[What to produce]
How many lines in the records below contain the word "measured"? Answer with the number and nothing else.

[Items from a data source]
== == ==
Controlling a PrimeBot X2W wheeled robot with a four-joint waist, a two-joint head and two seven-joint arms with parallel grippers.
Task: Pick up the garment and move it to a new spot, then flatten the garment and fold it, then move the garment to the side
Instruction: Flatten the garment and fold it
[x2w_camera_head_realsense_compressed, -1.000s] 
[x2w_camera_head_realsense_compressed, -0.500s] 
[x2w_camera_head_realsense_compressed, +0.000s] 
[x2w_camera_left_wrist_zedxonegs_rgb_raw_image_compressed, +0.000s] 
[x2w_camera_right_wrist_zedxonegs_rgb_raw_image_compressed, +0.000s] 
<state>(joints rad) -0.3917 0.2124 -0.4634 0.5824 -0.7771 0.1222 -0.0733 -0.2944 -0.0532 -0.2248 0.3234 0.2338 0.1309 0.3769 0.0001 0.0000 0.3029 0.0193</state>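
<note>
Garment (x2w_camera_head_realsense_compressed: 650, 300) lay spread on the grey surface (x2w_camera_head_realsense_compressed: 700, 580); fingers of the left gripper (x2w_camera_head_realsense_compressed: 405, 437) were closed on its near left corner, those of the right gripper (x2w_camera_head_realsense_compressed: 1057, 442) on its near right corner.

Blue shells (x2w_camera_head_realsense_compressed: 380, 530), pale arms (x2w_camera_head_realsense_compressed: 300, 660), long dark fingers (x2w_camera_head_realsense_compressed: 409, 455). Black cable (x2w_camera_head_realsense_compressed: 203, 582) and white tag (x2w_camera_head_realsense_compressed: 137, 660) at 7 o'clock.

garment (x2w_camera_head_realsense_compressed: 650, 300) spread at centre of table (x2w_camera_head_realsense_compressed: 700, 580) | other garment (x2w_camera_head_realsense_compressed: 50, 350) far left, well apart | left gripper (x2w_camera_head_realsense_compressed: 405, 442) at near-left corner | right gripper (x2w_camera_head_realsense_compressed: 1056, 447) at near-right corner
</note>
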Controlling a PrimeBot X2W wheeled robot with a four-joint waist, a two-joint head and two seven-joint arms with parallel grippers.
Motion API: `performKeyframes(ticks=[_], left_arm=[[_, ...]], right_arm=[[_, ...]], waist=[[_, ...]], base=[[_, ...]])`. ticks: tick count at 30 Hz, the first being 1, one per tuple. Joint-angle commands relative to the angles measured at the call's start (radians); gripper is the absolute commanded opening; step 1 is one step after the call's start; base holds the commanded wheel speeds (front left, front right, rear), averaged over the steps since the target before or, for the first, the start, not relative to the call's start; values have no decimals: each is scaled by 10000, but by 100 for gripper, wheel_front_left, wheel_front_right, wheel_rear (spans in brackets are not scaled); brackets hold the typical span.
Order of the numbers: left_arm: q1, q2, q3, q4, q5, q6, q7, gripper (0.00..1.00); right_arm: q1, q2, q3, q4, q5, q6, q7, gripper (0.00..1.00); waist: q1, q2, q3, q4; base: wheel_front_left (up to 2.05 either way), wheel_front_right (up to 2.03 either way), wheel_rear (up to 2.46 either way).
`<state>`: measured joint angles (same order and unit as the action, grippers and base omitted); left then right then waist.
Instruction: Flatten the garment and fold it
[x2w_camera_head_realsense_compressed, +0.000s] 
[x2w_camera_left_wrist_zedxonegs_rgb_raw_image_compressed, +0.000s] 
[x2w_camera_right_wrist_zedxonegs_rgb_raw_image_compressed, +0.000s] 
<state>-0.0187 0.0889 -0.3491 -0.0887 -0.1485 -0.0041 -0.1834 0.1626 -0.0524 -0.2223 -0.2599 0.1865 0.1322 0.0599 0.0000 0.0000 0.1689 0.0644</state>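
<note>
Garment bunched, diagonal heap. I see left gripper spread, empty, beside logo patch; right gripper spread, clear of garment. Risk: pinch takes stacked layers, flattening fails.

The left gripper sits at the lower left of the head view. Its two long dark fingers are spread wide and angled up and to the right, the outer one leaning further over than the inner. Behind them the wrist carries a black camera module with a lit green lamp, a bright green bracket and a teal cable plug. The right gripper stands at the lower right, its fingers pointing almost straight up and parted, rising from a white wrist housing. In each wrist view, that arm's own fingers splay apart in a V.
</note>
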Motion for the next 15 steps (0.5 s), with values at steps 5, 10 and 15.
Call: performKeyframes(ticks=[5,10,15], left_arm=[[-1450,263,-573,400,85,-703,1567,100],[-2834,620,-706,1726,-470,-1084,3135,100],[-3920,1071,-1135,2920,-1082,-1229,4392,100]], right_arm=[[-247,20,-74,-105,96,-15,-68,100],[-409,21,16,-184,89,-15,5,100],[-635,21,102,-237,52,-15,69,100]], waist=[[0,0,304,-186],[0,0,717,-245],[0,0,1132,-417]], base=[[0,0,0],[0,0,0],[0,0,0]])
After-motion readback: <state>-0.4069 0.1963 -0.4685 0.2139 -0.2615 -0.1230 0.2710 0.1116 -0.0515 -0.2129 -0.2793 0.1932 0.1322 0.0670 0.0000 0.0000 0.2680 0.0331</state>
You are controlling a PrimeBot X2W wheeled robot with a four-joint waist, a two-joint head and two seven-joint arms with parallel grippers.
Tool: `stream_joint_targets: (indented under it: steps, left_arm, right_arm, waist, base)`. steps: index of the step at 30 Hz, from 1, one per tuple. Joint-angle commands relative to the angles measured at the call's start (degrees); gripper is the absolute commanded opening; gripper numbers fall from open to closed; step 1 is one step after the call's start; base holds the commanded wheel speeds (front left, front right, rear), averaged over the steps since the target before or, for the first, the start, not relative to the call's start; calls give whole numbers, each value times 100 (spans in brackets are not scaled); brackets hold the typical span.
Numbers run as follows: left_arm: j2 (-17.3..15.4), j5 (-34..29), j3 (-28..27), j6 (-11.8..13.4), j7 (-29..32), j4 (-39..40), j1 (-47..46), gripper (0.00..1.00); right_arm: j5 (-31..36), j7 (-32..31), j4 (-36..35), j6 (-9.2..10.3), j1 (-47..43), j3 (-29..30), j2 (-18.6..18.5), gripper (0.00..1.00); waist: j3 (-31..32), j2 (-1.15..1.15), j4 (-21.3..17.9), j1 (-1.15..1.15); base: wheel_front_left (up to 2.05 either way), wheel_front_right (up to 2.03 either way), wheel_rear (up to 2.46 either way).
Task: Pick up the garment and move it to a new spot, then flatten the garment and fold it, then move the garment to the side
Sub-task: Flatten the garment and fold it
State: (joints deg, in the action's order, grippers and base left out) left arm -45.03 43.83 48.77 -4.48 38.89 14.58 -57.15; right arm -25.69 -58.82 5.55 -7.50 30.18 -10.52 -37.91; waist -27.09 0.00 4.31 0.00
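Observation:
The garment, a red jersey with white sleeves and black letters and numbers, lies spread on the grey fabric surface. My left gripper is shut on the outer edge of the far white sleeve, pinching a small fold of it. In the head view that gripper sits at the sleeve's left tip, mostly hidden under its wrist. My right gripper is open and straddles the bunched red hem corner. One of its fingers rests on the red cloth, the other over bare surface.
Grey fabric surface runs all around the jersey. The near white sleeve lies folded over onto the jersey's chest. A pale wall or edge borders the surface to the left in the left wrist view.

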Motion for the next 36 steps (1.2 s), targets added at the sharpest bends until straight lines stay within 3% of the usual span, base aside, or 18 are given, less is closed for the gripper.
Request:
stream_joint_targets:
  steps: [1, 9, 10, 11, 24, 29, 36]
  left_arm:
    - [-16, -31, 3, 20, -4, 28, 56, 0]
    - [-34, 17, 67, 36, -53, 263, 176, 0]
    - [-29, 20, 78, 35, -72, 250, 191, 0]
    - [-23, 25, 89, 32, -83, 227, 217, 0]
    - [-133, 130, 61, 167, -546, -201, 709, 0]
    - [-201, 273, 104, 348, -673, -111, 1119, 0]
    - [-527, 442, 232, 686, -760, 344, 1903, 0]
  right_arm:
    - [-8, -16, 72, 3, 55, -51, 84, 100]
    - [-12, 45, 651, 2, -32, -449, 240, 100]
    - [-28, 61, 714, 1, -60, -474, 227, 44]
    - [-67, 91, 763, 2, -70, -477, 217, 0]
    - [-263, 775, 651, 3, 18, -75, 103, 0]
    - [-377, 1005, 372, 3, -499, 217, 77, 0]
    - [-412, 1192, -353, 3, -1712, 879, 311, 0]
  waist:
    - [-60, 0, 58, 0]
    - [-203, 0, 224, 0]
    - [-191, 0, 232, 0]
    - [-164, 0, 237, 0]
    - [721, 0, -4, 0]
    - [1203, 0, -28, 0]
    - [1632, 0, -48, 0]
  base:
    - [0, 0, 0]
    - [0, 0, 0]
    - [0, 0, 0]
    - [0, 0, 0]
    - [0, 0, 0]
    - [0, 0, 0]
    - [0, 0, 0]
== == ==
[Written answer]
3